**Task directions**
Would you print the whole listing again, exactly?

•••

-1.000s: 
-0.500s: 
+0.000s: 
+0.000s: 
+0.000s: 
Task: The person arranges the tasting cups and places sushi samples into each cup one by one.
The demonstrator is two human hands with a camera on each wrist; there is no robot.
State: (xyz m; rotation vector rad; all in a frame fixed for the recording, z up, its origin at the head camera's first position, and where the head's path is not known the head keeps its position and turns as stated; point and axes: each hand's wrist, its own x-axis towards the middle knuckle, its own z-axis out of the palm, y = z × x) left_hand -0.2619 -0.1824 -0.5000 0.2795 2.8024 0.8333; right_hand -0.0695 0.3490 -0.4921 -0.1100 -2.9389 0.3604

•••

**Answer to the problem**
-1.000s: 
-0.500s: 
+0.000s: 
+0.000s: 
+0.000s: 
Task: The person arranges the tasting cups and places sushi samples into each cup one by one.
The demonstrator is two human hands with a camera on each wrist; there is no robot.
State: (xyz m; rotation vector rad; all in a frame fixed for the recording, z up, its origin at the head camera's first position, and where the head's path is not known the head keeps its position and turns as stated; point and axes: each hand's wrist, its own x-axis towards the middle knuckle, its own z-axis out of the palm, y = z × x) left_hand -0.2619 -0.1824 -0.5000 0.2795 2.8024 0.8333; right_hand -0.0695 0.3490 -0.4921 -0.1100 -2.9389 0.3604

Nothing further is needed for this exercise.